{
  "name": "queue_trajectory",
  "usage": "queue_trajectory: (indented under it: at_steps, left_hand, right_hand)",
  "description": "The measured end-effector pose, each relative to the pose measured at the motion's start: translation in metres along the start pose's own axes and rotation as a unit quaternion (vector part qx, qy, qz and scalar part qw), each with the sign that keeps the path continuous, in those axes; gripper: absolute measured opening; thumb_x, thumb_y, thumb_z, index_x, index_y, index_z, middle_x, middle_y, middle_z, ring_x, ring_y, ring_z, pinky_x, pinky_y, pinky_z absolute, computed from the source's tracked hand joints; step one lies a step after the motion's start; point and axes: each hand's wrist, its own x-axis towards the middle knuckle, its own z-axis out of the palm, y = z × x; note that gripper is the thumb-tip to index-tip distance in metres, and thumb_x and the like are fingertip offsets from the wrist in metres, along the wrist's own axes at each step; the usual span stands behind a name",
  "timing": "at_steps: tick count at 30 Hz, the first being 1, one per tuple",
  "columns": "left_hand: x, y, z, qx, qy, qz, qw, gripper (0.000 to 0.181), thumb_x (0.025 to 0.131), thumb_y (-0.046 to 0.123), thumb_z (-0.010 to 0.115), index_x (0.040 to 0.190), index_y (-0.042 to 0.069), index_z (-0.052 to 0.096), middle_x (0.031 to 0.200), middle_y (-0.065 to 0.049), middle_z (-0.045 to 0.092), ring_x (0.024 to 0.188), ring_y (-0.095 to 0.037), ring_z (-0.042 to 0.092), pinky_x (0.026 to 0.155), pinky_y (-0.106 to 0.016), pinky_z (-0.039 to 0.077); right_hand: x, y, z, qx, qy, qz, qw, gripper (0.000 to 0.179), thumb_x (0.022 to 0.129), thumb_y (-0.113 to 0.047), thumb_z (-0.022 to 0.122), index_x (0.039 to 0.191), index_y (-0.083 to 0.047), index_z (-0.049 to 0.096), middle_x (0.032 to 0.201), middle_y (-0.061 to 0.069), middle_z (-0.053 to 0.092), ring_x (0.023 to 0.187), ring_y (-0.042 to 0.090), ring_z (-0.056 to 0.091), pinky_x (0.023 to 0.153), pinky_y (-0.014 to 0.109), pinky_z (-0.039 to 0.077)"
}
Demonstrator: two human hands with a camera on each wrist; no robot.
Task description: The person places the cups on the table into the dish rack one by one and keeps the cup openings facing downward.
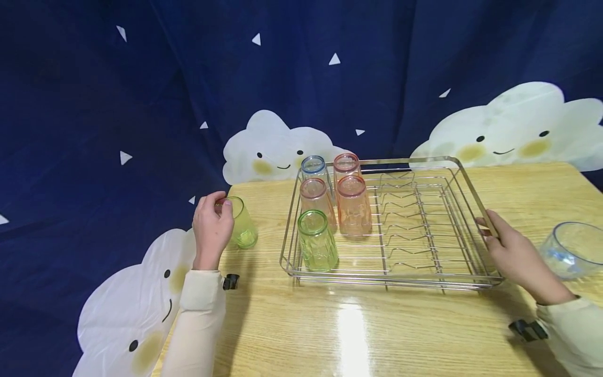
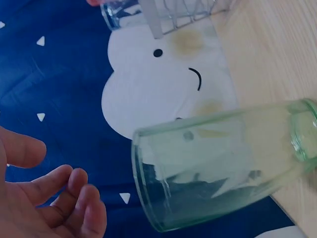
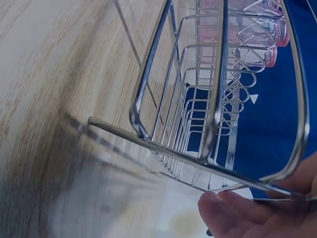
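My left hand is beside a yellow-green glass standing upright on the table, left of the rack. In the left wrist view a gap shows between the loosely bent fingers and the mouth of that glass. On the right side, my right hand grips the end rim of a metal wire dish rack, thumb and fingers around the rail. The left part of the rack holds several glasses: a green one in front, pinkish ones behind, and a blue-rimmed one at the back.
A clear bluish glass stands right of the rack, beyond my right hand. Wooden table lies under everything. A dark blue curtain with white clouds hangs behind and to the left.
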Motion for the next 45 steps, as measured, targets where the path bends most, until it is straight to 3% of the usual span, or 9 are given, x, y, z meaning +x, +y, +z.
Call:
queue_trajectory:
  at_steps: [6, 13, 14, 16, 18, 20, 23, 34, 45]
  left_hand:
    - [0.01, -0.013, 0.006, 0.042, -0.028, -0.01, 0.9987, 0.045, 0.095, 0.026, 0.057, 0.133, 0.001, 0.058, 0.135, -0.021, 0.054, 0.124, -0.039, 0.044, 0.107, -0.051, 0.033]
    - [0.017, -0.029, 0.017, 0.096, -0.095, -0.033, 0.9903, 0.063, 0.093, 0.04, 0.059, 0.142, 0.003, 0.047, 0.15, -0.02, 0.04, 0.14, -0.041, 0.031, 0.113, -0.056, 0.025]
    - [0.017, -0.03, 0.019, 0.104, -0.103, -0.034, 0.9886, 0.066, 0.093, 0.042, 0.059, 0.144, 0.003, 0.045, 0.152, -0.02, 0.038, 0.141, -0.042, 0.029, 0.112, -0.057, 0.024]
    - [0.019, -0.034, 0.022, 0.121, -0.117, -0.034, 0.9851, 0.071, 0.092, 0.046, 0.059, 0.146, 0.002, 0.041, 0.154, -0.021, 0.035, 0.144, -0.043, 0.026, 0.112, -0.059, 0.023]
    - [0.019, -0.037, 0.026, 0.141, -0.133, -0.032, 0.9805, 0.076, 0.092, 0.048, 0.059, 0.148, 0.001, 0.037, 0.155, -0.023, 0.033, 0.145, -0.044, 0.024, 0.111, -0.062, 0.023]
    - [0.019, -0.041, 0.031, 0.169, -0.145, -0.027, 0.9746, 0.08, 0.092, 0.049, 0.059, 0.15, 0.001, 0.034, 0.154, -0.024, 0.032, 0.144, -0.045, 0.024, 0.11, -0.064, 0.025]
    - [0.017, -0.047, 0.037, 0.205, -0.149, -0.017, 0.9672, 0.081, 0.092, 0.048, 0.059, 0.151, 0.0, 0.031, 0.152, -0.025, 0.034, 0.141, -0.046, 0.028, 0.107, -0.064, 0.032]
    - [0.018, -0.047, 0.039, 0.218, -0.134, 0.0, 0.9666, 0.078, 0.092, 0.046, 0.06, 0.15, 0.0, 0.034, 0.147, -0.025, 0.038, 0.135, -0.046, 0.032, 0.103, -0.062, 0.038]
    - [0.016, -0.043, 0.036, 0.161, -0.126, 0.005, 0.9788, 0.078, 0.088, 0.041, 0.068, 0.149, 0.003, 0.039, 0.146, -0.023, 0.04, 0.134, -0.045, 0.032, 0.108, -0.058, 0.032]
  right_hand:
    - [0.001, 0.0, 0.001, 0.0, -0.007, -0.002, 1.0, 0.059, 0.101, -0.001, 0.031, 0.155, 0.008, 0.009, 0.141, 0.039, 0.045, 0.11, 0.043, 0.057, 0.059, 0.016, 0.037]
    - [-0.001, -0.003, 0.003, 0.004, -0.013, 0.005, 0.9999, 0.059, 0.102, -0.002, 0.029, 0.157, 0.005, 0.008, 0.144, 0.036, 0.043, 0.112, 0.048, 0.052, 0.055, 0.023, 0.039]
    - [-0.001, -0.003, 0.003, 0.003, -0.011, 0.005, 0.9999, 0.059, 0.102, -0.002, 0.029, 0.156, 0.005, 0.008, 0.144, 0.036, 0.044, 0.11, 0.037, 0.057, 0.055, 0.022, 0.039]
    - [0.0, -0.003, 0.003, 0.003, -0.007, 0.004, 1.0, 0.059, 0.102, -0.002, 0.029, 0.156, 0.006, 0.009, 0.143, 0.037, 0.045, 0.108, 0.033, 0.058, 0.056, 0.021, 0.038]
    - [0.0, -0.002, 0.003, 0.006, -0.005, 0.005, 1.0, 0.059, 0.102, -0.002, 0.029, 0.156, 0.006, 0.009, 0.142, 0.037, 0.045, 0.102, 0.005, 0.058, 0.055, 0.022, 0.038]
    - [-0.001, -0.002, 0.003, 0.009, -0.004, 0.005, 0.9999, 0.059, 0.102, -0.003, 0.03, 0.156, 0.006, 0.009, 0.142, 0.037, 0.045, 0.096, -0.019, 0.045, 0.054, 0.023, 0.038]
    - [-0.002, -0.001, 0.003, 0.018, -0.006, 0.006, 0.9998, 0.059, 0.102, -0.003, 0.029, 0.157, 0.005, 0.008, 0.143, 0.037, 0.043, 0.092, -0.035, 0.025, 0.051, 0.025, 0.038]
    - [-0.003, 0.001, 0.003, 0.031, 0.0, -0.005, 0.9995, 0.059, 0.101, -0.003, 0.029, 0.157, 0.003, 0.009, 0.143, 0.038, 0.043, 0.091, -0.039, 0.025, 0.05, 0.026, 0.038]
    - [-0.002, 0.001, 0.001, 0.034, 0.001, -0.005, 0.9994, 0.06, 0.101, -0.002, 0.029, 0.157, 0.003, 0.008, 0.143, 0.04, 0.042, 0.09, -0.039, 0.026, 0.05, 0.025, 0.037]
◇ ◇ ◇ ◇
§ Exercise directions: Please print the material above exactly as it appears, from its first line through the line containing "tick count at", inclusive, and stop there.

§ Result of this task:
{
  "name": "queue_trajectory",
  "usage": "queue_trajectory: (indented under it: at_steps, left_hand, right_hand)",
  "description": "The measured end-effector pose, each relative to the pose measured at the motion's start: translation in metres along the start pose's own axes and rotation as a unit quaternion (vector part qx, qy, qz and scalar part qw), each with the sign that keeps the path continuous, in those axes; gripper: absolute measured opening; thumb_x, thumb_y, thumb_z, index_x, index_y, index_z, middle_x, middle_y, middle_z, ring_x, ring_y, ring_z, pinky_x, pinky_y, pinky_z absolute, computed from the source's tracked hand joints; step one lies a step after the motion's start; point and axes: each hand's wrist, its own x-axis towards the middle knuckle, its own z-axis out of the palm, y = z × x; note that gripper is the thumb-tip to index-tip distance in metres, and thumb_x and the like are fingertip offsets from the wrist in metres, along the wrist's own axes at each step; the usual span stands behind a name",
  "timing": "at_steps: tick count at 30 Hz, the first being 1, one per tuple",

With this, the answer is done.